- WHAT IS REQUIRED
Could you restate the data word for word?

- THE DATA
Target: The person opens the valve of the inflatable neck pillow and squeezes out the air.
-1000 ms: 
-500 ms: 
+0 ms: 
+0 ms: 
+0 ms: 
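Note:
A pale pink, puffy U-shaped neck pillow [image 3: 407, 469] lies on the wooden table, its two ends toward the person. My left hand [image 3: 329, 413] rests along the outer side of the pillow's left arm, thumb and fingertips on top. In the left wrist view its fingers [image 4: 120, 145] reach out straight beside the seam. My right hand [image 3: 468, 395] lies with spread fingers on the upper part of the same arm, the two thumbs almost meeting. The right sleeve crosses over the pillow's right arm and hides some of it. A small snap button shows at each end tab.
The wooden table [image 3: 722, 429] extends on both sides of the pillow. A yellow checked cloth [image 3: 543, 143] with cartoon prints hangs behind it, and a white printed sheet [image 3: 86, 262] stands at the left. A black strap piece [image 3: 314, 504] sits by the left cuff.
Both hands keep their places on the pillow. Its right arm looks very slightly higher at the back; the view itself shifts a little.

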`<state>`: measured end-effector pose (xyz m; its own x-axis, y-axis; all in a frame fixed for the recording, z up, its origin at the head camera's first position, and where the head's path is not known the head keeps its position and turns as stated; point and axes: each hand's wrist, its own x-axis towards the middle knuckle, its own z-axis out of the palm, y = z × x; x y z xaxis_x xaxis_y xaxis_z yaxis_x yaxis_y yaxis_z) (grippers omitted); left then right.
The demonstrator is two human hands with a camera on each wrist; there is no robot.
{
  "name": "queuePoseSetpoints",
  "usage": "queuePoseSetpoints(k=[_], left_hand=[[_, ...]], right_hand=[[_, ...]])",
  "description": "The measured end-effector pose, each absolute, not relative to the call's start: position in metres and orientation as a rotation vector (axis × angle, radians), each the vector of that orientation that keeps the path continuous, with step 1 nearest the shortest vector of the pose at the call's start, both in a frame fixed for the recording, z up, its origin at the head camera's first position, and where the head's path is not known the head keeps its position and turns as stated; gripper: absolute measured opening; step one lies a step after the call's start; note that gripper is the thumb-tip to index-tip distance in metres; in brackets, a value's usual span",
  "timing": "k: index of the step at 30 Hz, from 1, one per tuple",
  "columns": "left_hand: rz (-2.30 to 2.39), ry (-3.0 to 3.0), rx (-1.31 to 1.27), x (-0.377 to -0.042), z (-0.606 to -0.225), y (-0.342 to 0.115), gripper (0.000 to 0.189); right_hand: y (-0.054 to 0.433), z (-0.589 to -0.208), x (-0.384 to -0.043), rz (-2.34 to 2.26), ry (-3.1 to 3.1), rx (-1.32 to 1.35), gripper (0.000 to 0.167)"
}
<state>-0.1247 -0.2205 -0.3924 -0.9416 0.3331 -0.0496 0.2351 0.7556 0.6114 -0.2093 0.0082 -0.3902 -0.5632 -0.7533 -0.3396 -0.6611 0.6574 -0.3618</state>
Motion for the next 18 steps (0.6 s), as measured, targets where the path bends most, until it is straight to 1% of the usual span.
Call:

- RESPONSE BOX
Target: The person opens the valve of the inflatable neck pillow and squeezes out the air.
-1000 ms: 
-500 ms: 
+0 ms: 
+0 ms: 
+0 ms: 
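Note:
A pale pink, puffy U-shaped neck pillow [image 3: 407, 469] lies on the wooden table, its two ends toward the person. My left hand [image 3: 329, 413] rests along the outer side of the pillow's left arm, thumb and fingertips on top. In the left wrist view its fingers [image 4: 120, 145] reach out straight beside the seam. My right hand [image 3: 468, 395] lies with spread fingers on the upper part of the same arm, the two thumbs almost meeting. The right sleeve crosses over the pillow's right arm and hides some of it. A small snap button shows at each end tab.
The wooden table [image 3: 722, 429] extends on both sides of the pillow. A yellow checked cloth [image 3: 543, 143] with cartoon prints hangs behind it, and a white printed sheet [image 3: 86, 262] stands at the left. A black strap piece [image 3: 314, 504] sits by the left cuff.
Both hands keep their places on the pillow. Its right arm looks very slightly higher at the back; the view itself shifts a little.
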
`<state>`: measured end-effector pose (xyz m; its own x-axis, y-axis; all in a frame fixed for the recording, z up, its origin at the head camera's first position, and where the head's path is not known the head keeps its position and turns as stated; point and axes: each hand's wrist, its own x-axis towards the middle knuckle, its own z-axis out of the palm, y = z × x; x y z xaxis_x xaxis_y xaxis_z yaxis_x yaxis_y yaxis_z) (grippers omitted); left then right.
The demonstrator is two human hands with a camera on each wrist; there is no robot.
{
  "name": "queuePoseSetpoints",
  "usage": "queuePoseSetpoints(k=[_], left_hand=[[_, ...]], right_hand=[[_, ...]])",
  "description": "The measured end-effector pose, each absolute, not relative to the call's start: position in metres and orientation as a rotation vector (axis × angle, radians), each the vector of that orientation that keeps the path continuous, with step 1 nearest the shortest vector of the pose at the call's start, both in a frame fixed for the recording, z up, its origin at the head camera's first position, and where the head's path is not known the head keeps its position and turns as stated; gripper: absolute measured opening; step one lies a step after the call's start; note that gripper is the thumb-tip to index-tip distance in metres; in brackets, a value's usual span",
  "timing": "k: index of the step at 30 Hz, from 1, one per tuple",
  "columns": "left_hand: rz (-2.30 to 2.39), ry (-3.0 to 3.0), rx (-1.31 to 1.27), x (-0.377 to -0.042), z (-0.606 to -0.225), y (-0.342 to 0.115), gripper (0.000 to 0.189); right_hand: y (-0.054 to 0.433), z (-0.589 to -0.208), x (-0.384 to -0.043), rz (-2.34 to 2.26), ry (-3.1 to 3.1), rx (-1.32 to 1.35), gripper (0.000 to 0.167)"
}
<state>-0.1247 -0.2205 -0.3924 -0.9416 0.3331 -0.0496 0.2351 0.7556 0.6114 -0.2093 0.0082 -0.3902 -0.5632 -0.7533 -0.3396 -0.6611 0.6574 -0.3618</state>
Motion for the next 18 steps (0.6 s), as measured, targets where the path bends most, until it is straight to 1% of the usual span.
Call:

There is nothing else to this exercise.